The Great Mosque (Jama’a al-Kbir)
While strolling the narrow streets of the Old City’s busy and noisy vegetable market (souq), notice a beautiful and massive gate decorated with marble columns that an expert eye would automatically associate with the Crusader era standing behind the movable stands of local vendors. Cross the threshold, and you will find yourself immersed in the mosque’s quiet and peaceful atmosphere of prayer.
The Great Mosque is the oldest and the most historically interesting mosque of Nablus. On its site originally stood a Roman basilica built in the third century. The basilica was later destroyed to make room for a Byzantine cathedral, which is depicted in the famous sixth-century Madaba Map. In the following centuries, the church was transformed into a mosque, only to become a Christian place of prayer once again during the reign of Crusaders. Finally, in the 12th century, Ayyubids again converted it into a mosque.
Al Nasr Mosque and the Clock Tower
Tradition holds that this mosque, with its prominent green dome, was built on the spot where Jacob received from his sons part of Joseph’s blood-soaked tunic.
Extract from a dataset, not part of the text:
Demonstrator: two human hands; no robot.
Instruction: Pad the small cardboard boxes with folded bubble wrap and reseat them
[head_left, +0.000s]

Today, the Al-Nasr Mosque is one of the most popular places to pray in Nablus.
This traditionally holy site was originally occupied by a Byzantine church. Some years later, Crusaders arrived in the region and built a small monastery on the same piece of land; that monastery was then transformed into a mosque by the Mamluks. The Mamluk mosque was eventually replaced by an Ottoman one, which was destroyed in an earthquake in 1927. The present building is rather new and dates to 1935.